第五小には地域ぐるみで災害の記憶を伝える行事がある。2024年5月、小学3年生が訪れたのは水無川の導流堤沿いだ。約600本の梅の木がたわわに実っていた。

島原市立第五小学校 喜多三郎校長:子供たちと植えに来たのが平成10年くらい。梅がこんな風に大きくなって今の子供たちと収穫できてよかった

土石流でなくなった梅の名所を復活させようと地域の人たちが呼びかけ、2000年ごろから第五小の6年生も卒業記念として植えた。子供たちは毎年この時期に先輩たちが植えた梅の木から実を収穫している。

参加した3年生たちは「楽しかった、梅干しとか梅ジュースとか(にする)」「復興してくれてうれしい、ずっと大切にしていきたい」などと話していた。

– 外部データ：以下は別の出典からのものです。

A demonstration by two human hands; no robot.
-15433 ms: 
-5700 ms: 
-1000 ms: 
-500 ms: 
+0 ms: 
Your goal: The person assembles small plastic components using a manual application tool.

収穫した実は、地元の人が漬けた梅干しとして給食にも登場する予定だ。

安中おもてなし会 川本まなみ会長:「安中梅林は復興のシンボル」と3年生の児童に心に刻んでもらい、自分たちのまちは自分たちで守ると思ってくれたら

島原市立第五小学校 喜多三郎校長:今の子供たちにも33年前の噴火災害の経験、復興した足跡を防災教育の中で学んでほしいし、自分の故郷に学びを深めて誇りを持ってほしいなと

大火砕流から33年。普賢と共にあるふるさとへの思いは地域での学びを通して次の世代へと繋がれている。